▶ **TRY IT**: What is needed is an exact transcription of every entry below.

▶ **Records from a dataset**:
-- -- --

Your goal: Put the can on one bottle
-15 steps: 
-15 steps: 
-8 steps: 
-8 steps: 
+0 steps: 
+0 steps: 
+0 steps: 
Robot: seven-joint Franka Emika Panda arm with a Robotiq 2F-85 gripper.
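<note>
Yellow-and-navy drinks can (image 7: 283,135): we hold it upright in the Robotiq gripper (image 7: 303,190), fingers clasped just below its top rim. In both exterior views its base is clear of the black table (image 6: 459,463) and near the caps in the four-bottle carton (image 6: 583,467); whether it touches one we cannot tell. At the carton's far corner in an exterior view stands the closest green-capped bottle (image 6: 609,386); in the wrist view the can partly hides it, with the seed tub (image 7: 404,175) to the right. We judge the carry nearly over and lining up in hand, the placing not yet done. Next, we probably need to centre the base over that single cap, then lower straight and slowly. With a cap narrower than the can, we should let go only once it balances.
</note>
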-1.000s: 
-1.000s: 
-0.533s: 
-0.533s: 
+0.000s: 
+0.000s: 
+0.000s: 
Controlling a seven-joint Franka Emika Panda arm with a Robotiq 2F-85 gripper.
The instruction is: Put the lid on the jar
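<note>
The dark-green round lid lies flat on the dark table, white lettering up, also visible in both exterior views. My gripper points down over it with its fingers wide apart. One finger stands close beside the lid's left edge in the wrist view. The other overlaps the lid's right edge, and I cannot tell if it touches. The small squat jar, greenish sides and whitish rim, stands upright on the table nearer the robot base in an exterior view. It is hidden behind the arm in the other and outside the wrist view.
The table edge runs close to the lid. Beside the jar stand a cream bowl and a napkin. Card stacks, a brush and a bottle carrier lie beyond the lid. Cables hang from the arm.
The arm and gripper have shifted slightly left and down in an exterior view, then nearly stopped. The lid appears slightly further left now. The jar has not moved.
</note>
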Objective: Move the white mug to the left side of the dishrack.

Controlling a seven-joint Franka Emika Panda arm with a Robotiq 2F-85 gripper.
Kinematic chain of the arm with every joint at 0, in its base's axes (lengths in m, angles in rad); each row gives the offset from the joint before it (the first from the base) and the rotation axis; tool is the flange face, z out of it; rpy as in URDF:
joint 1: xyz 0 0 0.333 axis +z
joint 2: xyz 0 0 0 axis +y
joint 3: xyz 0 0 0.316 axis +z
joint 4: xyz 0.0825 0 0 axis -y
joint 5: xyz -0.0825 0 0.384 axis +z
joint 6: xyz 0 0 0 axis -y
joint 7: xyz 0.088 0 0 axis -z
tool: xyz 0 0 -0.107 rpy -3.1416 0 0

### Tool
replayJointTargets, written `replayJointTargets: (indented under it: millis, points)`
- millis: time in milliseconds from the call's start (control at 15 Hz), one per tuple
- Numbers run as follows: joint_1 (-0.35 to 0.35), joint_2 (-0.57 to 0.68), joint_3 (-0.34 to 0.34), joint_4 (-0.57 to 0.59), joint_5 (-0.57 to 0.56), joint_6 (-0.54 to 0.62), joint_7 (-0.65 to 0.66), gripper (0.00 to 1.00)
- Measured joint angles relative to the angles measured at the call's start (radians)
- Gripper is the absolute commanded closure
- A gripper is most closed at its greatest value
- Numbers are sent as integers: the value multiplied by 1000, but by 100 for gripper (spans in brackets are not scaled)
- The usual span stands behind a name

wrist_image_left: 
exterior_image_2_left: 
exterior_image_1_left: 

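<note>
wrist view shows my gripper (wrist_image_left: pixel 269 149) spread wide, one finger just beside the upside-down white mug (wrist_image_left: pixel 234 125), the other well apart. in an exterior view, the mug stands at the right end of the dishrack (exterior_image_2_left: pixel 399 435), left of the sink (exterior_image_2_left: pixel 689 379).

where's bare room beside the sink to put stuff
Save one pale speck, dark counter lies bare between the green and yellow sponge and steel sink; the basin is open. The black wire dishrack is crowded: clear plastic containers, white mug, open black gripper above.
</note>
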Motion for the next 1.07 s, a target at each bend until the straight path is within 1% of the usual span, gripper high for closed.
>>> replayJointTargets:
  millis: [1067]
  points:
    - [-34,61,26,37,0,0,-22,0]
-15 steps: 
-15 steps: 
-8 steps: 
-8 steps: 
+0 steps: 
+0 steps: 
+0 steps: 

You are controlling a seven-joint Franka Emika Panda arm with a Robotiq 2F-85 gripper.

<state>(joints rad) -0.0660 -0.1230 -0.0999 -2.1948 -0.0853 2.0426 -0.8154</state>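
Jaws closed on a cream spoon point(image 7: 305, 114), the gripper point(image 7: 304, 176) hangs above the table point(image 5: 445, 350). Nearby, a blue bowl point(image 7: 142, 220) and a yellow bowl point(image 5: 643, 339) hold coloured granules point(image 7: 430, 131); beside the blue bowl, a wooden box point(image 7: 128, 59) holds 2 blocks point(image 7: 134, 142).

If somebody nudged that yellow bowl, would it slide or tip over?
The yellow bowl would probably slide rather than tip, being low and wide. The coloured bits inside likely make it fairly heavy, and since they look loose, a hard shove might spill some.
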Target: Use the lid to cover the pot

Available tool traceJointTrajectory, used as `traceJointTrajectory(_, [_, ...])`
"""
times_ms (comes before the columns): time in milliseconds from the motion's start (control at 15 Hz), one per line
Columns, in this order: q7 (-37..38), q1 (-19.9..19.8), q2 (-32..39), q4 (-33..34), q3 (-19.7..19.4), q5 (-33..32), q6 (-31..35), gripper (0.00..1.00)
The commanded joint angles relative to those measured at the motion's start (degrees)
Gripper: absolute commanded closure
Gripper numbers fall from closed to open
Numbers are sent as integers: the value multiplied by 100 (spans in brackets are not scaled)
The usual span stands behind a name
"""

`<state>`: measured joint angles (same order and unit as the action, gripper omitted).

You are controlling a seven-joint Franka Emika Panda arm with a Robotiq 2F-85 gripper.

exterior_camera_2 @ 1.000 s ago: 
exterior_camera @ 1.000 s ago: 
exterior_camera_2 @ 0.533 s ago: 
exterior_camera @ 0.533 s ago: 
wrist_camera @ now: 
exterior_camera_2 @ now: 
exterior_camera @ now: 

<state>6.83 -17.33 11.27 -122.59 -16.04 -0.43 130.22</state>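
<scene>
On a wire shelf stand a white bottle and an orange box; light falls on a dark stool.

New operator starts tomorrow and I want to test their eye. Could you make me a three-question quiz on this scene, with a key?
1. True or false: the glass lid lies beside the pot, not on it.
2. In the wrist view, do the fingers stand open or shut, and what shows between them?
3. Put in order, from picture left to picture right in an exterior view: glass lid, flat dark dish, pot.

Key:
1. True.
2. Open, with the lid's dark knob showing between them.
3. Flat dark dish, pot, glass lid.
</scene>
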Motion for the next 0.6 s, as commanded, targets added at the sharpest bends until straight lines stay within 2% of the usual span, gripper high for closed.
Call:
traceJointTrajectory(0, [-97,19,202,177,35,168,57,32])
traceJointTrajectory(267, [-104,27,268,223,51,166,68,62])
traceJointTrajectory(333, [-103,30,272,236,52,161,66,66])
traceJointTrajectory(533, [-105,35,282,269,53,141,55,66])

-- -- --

▶ **REPLY TO THE EXERCISE**:
Your goal: Put the can on one bottle
-15 steps: 
-15 steps: 
-8 steps: 
-8 steps: 
+0 steps: 
+0 steps: 
+0 steps: 
Robot: seven-joint Franka Emika Panda arm with a Robotiq 2F-85 gripper.
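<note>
Yellow-and-navy drinks can (image 7: 283,135): we hold it upright in the Robotiq gripper (image 7: 303,190), fingers clasped just below its top rim. In both exterior views its base is clear of the black table (image 6: 459,463) and near the caps in the four-bottle carton (image 6: 583,467); whether it touches one we cannot tell. At the carton's far corner in an exterior view stands the closest green-capped bottle (image 6: 609,386); in the wrist view the can partly hides it, with the seed tub (image 7: 404,175) to the right. We judge the carry nearly over and lining up in hand, the placing not yet done. Next, we probably need to centre the base over that single cap, then lower straight and slowly. With a cap narrower than the can, we should let go only once it balances.
</note>
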-1.000s: 
-1.000s: 
-0.533s: 
-0.533s: 
+0.000s: 
+0.000s: 
+0.000s: 
Controlling a seven-joint Franka Emika Panda arm with a Robotiq 2F-85 gripper.
The instruction is: Put the lid on the jar
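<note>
The dark-green round lid lies flat on the dark table, white lettering up, also visible in both exterior views. My gripper points down over it with its fingers wide apart. One finger stands close beside the lid's left edge in the wrist view. The other overlaps the lid's right edge, and I cannot tell if it touches. The small squat jar, greenish sides and whitish rim, stands upright on the table nearer the robot base in an exterior view. It is hidden behind the arm in the other and outside the wrist view.
The table edge runs close to the lid. Beside the jar stand a cream bowl and a napkin. Card stacks, a brush and a bottle carrier lie beyond the lid. Cables hang from the arm.
The arm and gripper have shifted slightly left and down in an exterior view, then nearly stopped. The lid appears slightly further left now. The jar has not moved.
</note>
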Objective: Move the white mug to the left side of the dishrack.

Controlling a seven-joint Franka Emika Panda arm with a Robotiq 2F-85 gripper.
Kinematic chain of the arm with every joint at 0, in its base's axes (lengths in m, angles in rad); each row gives the offset from the joint before it (the first from the base) and the rotation axis; tool is the flange face, z out of it; rpy as in URDF:
joint 1: xyz 0 0 0.333 axis +z
joint 2: xyz 0 0 0 axis +y
joint 3: xyz 0 0 0.316 axis +z
joint 4: xyz 0.0825 0 0 axis -y
joint 5: xyz -0.0825 0 0.384 axis +z
joint 6: xyz 0 0 0 axis -y
joint 7: xyz 0.088 0 0 axis -z
tool: xyz 0 0 -0.107 rpy -3.1416 0 0

### Tool
replayJointTargets, written `replayJointTargets: (indented under it: millis, points)`
- millis: time in milliseconds from the call's start (control at 15 Hz), one per tuple
- Numbers run as follows: joint_1 (-0.35 to 0.35), joint_2 (-0.57 to 0.68), joint_3 (-0.34 to 0.34), joint_4 (-0.57 to 0.59), joint_5 (-0.57 to 0.56), joint_6 (-0.54 to 0.62), joint_7 (-0.65 to 0.66), gripper (0.00 to 1.00)
- Measured joint angles relative to the angles measured at the call's start (radians)
- Gripper is the absolute commanded closure
- A gripper is most closed at its greatest value
- Numbers are sent as integers: the value multiplied by 1000, but by 100 for gripper (spans in brackets are not scaled)
- The usual span stands behind a name

wrist_image_left: 
exterior_image_2_left: 
exterior_image_1_left: 

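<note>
wrist view shows my gripper (wrist_image_left: pixel 269 149) spread wide, one finger just beside the upside-down white mug (wrist_image_left: pixel 234 125), the other well apart. in an exterior view, the mug stands at the right end of the dishrack (exterior_image_2_left: pixel 399 435), left of the sink (exterior_image_2_left: pixel 689 379).

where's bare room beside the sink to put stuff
Save one pale speck, dark counter lies bare between the green and yellow sponge and steel sink; the basin is open. The black wire dishrack is crowded: clear plastic containers, white mug, open black gripper above.
</note>
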Motion for the next 1.07 s, a target at each bend until the straight path is within 1% of the usual span, gripper high for closed.
>>> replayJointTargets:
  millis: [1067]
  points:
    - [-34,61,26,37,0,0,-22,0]
-15 steps: 
-15 steps: 
-8 steps: 
-8 steps: 
+0 steps: 
+0 steps: 
+0 steps: 

You are controlling a seven-joint Franka Emika Panda arm with a Robotiq 2F-85 gripper.

<state>(joints rad) -0.0660 -0.1230 -0.0999 -2.1948 -0.0853 2.0426 -0.8154</state>
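Jaws closed on a cream spoon point(image 7: 305, 114), the gripper point(image 7: 304, 176) hangs above the table point(image 5: 445, 350). Nearby, a blue bowl point(image 7: 142, 220) and a yellow bowl point(image 5: 643, 339) hold coloured granules point(image 7: 430, 131); beside the blue bowl, a wooden box point(image 7: 128, 59) holds 2 blocks point(image 7: 134, 142).

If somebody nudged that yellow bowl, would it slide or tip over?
The yellow bowl would probably slide rather than tip, being low and wide. The coloured bits inside likely make it fairly heavy, and since they look loose, a hard shove might spill some.
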Target: Use the lid to cover the pot

Available tool traceJointTrajectory, used as `traceJointTrajectory(_, [_, ...])`
"""
times_ms (comes before the columns): time in milliseconds from the motion's start (control at 15 Hz), one per line
Columns, in this order: q7 (-37..38), q1 (-19.9..19.8), q2 (-32..39), q4 (-33..34), q3 (-19.7..19.4), q5 (-33..32), q6 (-31..35), gripper (0.00..1.00)
The commanded joint angles relative to those measured at the motion's start (degrees)
Gripper: absolute commanded closure
Gripper numbers fall from closed to open
Numbers are sent as integers: the value multiplied by 100 (spans in brackets are not scaled)
The usual span stands behind a name
"""

`<state>`: measured joint angles (same order and unit as the action, gripper omitted).

You are controlling a seven-joint Franka Emika Panda arm with a Robotiq 2F-85 gripper.

exterior_camera_2 @ 1.000 s ago: 
exterior_camera @ 1.000 s ago: 
exterior_camera_2 @ 0.533 s ago: 
exterior_camera @ 0.533 s ago: 
wrist_camera @ now: 
exterior_camera_2 @ now: 
exterior_camera @ now: 

<state>6.83 -17.33 11.27 -122.59 -16.04 -0.43 130.22</state>
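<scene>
On a wire shelf stand a white bottle and an orange box; light falls on a dark stool.

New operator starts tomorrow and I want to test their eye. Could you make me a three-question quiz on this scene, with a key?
1. True or false: the glass lid lies beside the pot, not on it.
2. In the wrist view, do the fingers stand open or shut, and what shows between them?
3. Put in order, from picture left to picture right in an exterior view: glass lid, flat dark dish, pot.

Key:
1. True.
2. Open, with the lid's dark knob showing between them.
3. Flat dark dish, pot, glass lid.
</scene>
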Motion for the next 0.6 s, as commanded, targets added at the sharpest bends until straight lines stay within 2% of the usual span, gripper high for closed.
Call:
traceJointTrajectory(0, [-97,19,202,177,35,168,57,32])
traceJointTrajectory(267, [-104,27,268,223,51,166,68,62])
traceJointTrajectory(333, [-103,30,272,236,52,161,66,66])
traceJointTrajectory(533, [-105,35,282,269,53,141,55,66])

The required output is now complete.